Communiqué de presse
JEAN- PASCAL FLAVIEN

EXPOSITION DU 11 NOVEMBRE 2005 AU 11 JANVIER 2006

VERNISSAGE LE JEUDI 10 NOVEMBRE 2005 À PARTIR DE 18 H00

Jean-Pascal Flavien présente à la galerie Catherine Bastide une série de dessins au crayon rouge décrivant des scènes où des dinosaures évoluent dans leurs espaces naturels, et coexistent parfois auprès de déconcertantes structures architecturales.

On y découvre des paysages lacustres, désertiques ou tropicaux, paysages disparus des ères du Devionian ou du Crétacé, ou de période toute récente.
Au contraire des restaurations de paléonthologie mettant en situation des connaissances scientifiques rigoureuses, ces paysages regroupent des éléments spatiaux hétérogènes, provoquant des anachronismes, des glissements de périodes de temps les unes dans les autres. À cet égard, quelques dessins prennent plus nettement le parti de la science-fiction.
De ces vues de monde rouge, on perçoit un effondrement, une disparition, une lente transformation.
On peut noter que dans tous ces espaces, l'absence de l'être humain est devenue sensible.

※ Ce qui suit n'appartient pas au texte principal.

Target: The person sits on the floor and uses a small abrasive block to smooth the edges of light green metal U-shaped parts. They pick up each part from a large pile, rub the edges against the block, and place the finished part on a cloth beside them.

Flavien propose également des objets de plexiglas transparents de couleurs chaudes (rouges, oranges, jaunes...). Ces pseudo boîtes sont le lieu de scénarios d'espaces, incluant parfois des dinosaures en plastique - jouets altérés et repeints à la bombe, des gestes et des couleurs qui rappellent davantage les punks. La lumière qui entoure ces jouets se colore au travers du plexiglas.

Ces objets sont présentés à portée de main sur des tables entourées de chaises, permettant aux gens de s'asseoir et de s'en approcher.

L'une de ces tables a été raccourcie pour être mise à l'échelle des enfants. Trois objets y sont également disposés. Flavien juxtapose ainsi le regard des enfants sur les pièces, au regard des adultes.

Un des désirs de l'artiste est de constituer des mondes à recréer, univers spatiaux ou temporels puisque ces animaux n'existent plus, que ces mondes ne sont guère stables et qu'ils finissent par disparaître.
Ces dessins, certains d'un naturalisme extrême bien qu'anachroniques traduisent ce désir de réinventer poétiquement cette dissolution.

Les " dinoblocks ", maquettes ayant servi de référence à Flavien pour réaliser ses dessins, sont également présentées, ainsi que des livres (Devionian Press) récemment publiés à Rio de Janeiro.